| THE
PROBLEM OF CORROSION IN ORTHOPAEDIC IMPLANTS |
D.
Sharan
ABSTRACT
Corrosion, the gradual degradation of materials
by electrochemical attack, is a concern particularly when
a metallic implant is placed in the hostile electrolytic environment
provided by the human body (Litsky and Spector, 1994). Even
though the freely corroding implant materials used in the
past have been replaced with modern corrosion resistant superalloys,
deleterious corrosion processes have been observed in certain
clinical settings (Jacob et al, 1998)
i) Corrosion can severely limit the fatigue
life and ultimate strength of the material, leading to the
mechanical failure of implant. There is a low but finite prevalence
of corrosion - related fracture of the implant (Jacobs, 1998),
ii) The release of corrosion products may elicit an adverse
biological reaction in the host, and several authors have
reported increased concentrations of local and systemic trace
metals in association with metal implants ( Pazzaglia et al,
1986, Dorr et al, 1990 ). Although there is no specific histological
evidence of the slow release of metal species that is thought
to occur in association with all metal implants, accelerated
corrosion and a tissue response ( e.g., discolouration, foreign
body response ) that can be related directly to identifiable
corrosion products have been demonstrated in the tissues surrounding
multiple - part devices (Urban et al., 1994).
iii) Corrosion products have been implicated in causing local
pain and swelling in the region of the implant, in the absence
of infection ( Park and Lakes, 1992).
iv) The presence of particulate corrosion and wear products
in the tissue surrounding the implant may ultimately result
in a cascade of events leading to periprosthetic bone loss
( Urban et al, 1994).
v) Excretion of excess metal ions (especially chromium, cobalt
and nickel) and their suspected role in induction of tumours
e.g. malignant fibrous histiocytoma (Black, 1985). It remains
to be proven whether the reports of tumours developing in
the vicinity of metal implants are coincidental or otherwise.
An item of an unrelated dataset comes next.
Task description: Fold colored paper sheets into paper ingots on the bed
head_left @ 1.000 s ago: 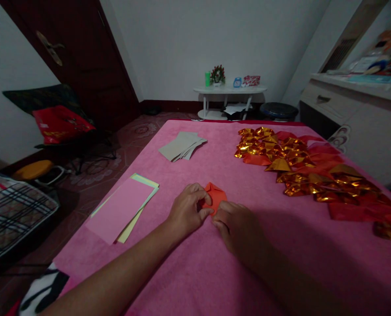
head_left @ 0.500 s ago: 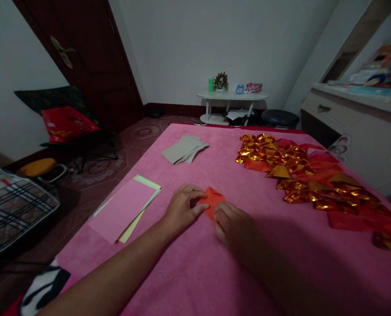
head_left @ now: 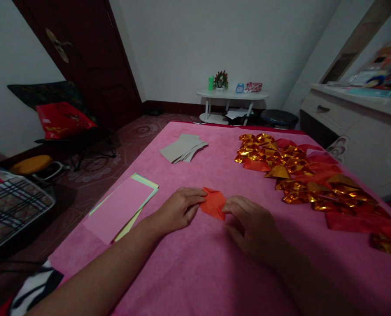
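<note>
A small piece of folded orange paper (head_left: 212, 203) lies on the pink cloth, with creased flaps along its upper edge and lower right side. My left hand (head_left: 179, 210) holds its left corner down with the fingertips, the thumb tucked lower. At the right edge, the bent fingers of my right hand (head_left: 248, 226) grip the paper's folded side, and the thumb sits below them. Part of that edge is hidden by the fingers.
Pink, green and yellow paper sheets (head_left: 119, 208) lie left of my left hand. Farther back is a fanned stack of grey paper (head_left: 182, 148). Gold and red folded foil pieces (head_left: 290, 164) spread over the right side. Pink cloth (head_left: 169, 272) covers the table.
My right hand has shifted right and its fingers have opened out somewhat, uncovering more of the orange paper. The paper has turned slightly, and my left hand has moved a little left.
</note>
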A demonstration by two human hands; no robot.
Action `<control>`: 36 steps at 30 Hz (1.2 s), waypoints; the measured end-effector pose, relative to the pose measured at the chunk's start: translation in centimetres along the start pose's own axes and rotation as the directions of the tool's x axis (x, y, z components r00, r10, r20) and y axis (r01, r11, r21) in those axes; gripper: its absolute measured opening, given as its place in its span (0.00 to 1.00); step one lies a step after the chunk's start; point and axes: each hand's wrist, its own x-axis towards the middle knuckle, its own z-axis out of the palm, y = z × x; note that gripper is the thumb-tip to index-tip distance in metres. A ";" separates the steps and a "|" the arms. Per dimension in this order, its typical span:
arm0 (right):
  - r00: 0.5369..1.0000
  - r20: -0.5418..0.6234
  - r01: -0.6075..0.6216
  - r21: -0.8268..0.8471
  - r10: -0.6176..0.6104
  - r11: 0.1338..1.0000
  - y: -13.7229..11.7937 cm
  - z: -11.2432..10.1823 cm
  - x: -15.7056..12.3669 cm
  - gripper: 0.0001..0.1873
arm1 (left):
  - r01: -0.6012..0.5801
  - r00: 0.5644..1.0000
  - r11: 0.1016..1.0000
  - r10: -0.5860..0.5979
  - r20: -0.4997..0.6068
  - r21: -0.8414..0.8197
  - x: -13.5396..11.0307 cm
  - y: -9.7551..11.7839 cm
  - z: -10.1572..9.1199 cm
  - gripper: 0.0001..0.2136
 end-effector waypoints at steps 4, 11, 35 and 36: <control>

When the litany of documented toxicities (metabolic, bacteriological,
immunological or carcinogenic) of these elements is considered,
it should be emphasised that they generally apply to soluble
forms of the elements and may not apply to the degradation
products of prosthetic implants (Jacob et al, 1998)
It is
important to realise that corrosion of orthopaedic blomaterials
is not just an exercise in physics and chemistry. It is a
pertinent clinical issue confronting all orthopaedic surgeons,
irrespective of the location or the level of sophistication
of their practice. While the need for stringent quality control
on the part of indigenous implant manufacturers remains of
paramount importance in the context of the Indian scenario,
orthopaedic surgeons and other theatre personnel need to be
made more aware to ensure that implants do not corrode and
fail due to carelessness or ignorance.